There is no doubt that anti–VEGF-A monotherapy has revolutionized the treatment of diabetic macular edema (DME). However, studies looking at data from the Centers for Medicare and Medicaid Services and from prospective randomized studies have shown that some patients have resistant or persistent disease that does not respond to this form of therapy. The unmet need presented by these patients forms the impetus for developing new options for the treatment of DME. In this article, I discuss some of the agents now in the pipeline.

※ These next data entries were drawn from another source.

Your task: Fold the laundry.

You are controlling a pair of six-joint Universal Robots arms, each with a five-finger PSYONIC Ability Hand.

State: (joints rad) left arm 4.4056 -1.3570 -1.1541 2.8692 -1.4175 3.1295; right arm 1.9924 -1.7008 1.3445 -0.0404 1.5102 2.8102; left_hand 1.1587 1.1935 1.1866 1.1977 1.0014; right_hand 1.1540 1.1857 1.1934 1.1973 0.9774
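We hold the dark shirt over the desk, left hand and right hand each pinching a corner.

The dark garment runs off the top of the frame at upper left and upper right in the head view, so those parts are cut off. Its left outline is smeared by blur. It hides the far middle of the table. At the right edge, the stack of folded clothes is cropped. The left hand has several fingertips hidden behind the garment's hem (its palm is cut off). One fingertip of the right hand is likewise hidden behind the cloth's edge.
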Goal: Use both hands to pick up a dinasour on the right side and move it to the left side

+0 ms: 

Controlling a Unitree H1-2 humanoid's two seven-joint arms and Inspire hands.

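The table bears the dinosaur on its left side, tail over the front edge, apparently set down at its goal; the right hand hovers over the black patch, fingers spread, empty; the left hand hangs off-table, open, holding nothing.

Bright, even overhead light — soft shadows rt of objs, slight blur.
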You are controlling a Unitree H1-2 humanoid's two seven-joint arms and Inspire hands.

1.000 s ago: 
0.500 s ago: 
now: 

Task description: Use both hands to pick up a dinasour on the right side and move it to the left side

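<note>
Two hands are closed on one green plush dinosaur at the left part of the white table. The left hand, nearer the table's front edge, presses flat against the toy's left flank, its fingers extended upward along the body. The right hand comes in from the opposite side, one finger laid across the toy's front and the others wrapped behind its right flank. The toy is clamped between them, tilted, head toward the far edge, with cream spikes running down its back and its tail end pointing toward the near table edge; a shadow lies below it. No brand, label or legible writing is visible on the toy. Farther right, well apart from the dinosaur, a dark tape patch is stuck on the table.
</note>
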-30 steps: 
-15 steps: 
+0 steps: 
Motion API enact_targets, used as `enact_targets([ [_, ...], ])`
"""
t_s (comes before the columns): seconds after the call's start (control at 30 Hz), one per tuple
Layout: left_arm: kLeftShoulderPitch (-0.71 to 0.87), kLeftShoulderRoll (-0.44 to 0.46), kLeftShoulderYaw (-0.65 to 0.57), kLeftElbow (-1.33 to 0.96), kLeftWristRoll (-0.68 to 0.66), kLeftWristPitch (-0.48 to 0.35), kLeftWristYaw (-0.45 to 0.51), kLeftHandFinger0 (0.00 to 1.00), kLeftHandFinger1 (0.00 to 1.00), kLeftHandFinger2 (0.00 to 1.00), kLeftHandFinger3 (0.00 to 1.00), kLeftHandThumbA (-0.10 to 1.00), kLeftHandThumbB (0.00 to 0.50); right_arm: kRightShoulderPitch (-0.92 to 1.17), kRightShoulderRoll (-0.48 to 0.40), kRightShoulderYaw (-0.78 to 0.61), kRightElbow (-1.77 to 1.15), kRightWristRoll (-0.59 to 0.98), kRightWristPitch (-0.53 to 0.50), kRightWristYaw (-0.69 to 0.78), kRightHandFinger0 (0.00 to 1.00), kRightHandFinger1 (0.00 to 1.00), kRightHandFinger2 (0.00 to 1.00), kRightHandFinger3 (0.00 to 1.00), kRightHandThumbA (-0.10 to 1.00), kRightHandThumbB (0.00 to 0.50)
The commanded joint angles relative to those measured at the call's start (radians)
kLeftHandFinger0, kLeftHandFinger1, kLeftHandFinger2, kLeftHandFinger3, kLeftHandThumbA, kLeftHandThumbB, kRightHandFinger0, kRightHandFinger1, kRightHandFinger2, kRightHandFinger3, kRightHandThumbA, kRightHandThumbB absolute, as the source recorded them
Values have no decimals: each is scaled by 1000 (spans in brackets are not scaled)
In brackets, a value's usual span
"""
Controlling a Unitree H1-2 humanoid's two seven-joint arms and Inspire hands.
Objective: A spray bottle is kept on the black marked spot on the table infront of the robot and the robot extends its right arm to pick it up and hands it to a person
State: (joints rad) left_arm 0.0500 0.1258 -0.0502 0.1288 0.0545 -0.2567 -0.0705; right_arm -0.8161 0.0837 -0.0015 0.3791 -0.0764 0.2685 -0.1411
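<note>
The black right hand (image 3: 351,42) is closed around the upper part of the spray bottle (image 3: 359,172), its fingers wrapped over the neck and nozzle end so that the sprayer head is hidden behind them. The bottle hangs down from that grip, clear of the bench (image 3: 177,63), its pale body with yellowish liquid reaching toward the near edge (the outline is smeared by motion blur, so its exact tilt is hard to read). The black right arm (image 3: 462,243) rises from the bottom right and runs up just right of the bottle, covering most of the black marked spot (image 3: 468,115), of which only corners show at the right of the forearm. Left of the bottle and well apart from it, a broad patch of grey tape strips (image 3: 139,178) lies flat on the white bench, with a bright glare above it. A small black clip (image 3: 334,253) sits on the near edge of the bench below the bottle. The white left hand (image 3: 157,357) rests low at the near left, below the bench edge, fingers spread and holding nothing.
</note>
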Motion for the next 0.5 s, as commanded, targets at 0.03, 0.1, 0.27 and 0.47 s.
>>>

NEXT-GENERATION ANTI–VEGF-A DRUGs
Agents that inhibit the activity of VEGF-A have been used for years, but scientists have been working on new, or next-generation, options. There are three that I would like to highlight: brolucizumab (RTH258; Alcon/Novartis), abicipar pegol (Allergan), and conbercept (KH902; Chengdu Kanghong Biological Science & Technology).
Brolucizumab is a humanized single-chain antibody fragment. It is the smallest active unit of VEGF-A antibody, and it allows concentrated molar dosing at 22 times the dose of ranibizumab (Lucentis; Genentech) and more than 11 times that of aflibercept (Eylea; Regeneron). Clinical trials of this agent for the treatment of DME may begin in the near future. The drug has already shown promise for treatment of age-related macular degeneration, including reductions in central retinal thickness on optical coherence tomography (OCT) with a greater durability, in the HAWK and HARRIER clinical trials.1
This drug belongs in the class of genetically engineered antibody mimetic proteins called designed ankyrin repeat proteins (DARPins). It is small in size and has high-potency stability and solubility. Results from the phase 2 PALM study showed that abicipar pegol, injected every 8 or 12 weeks in patients with DME, offered functional and anatomic effects similar to those of ranibizumab injected monthly.2 Patients receiving 2 mg of the drug required fewer injections than those treated with ranibizumab over a 28-week period.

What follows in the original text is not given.